TASK BRIEF
For each line below that holds the word "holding", make a copy.

SUPPLIED RECORDS
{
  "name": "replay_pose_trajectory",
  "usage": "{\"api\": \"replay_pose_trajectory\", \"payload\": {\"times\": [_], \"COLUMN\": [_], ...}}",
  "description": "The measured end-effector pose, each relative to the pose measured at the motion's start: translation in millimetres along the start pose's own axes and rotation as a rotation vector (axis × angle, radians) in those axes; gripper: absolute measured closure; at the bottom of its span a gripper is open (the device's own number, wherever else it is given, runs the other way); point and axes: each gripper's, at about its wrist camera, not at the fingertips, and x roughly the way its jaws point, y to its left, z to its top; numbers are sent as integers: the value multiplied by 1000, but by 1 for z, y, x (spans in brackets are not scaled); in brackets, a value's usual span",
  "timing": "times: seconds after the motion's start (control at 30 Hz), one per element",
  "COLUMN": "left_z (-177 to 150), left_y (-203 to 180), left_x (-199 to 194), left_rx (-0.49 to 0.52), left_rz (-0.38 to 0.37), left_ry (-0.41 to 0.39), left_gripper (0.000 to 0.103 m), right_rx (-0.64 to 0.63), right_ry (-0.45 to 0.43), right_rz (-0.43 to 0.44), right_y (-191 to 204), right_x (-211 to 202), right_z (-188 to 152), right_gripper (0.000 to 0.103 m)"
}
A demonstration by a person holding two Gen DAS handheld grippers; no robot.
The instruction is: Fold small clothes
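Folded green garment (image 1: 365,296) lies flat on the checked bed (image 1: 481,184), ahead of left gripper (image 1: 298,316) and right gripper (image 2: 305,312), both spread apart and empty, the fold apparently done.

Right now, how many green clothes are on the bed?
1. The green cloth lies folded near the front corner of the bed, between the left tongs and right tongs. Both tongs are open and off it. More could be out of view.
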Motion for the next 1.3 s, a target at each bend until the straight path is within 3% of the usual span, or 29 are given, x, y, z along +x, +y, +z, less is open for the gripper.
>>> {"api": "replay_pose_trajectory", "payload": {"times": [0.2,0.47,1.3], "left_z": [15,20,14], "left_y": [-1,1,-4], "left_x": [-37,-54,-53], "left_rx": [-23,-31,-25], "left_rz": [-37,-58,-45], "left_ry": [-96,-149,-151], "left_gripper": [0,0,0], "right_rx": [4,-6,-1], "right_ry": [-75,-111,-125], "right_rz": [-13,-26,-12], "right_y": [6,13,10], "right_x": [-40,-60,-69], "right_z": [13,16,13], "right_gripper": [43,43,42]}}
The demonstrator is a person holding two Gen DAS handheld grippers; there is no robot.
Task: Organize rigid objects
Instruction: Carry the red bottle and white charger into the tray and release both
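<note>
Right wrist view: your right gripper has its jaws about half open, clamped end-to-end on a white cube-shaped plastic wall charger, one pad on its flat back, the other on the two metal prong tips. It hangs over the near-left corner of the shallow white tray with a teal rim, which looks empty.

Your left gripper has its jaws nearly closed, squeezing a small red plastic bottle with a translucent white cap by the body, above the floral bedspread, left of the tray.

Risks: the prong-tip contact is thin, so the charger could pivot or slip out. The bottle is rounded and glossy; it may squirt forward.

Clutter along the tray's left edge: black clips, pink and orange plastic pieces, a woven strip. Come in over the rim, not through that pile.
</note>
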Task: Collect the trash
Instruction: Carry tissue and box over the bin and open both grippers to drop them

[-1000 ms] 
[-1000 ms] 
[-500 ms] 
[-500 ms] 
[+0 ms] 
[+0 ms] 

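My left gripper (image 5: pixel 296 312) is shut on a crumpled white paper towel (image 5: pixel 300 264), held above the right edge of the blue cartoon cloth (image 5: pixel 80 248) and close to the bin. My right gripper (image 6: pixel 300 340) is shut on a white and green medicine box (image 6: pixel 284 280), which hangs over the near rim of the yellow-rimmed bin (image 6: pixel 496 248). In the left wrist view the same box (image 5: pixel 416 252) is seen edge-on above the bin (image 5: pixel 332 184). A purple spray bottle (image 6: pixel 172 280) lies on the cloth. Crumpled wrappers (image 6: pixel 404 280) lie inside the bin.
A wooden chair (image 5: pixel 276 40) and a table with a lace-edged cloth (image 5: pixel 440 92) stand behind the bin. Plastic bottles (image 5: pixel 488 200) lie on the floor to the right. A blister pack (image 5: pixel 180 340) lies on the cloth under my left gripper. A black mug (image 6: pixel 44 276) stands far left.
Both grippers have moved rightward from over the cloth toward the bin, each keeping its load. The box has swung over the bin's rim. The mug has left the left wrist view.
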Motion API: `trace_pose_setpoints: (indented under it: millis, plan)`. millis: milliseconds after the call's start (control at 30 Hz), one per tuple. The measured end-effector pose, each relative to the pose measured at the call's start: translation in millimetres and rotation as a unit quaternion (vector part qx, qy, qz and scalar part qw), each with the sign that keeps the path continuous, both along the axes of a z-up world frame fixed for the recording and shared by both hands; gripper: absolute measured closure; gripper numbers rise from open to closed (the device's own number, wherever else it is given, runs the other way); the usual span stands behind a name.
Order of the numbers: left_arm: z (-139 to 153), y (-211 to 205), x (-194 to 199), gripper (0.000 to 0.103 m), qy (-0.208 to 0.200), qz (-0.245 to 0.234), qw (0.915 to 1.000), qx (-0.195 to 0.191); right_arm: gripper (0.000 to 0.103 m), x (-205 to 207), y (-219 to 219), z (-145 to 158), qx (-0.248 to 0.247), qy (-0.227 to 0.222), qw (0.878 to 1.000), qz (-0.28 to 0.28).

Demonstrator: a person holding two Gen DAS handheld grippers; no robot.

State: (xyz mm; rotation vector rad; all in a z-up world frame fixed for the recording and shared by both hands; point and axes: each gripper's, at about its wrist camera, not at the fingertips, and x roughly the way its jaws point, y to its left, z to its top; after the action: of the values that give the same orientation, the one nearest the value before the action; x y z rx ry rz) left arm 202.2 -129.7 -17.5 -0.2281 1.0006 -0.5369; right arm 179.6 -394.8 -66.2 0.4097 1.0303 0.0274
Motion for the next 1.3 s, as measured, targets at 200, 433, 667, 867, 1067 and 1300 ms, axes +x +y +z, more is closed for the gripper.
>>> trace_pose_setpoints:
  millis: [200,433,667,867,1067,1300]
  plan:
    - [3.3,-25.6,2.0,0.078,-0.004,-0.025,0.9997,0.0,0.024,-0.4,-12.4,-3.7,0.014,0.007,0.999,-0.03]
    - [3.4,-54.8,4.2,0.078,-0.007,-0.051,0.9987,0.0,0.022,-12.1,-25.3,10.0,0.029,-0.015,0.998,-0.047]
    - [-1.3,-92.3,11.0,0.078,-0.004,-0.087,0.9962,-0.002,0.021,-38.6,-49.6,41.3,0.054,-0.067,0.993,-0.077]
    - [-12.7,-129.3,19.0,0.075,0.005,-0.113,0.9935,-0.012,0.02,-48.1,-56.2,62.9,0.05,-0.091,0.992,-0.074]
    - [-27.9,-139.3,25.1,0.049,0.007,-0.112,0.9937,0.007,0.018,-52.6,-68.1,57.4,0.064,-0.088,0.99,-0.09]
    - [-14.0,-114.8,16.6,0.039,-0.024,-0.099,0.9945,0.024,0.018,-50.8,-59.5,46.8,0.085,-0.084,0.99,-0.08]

RESULT FOR THIS EXERCISE
A demonstration by a person holding two Gen DAS handheld grippers; no robot.
The demonstrator is a person holding two Gen DAS handheld grippers; there is no robot.
Demonstrator: a person holding two Gen DAS handheld grippers; no robot.

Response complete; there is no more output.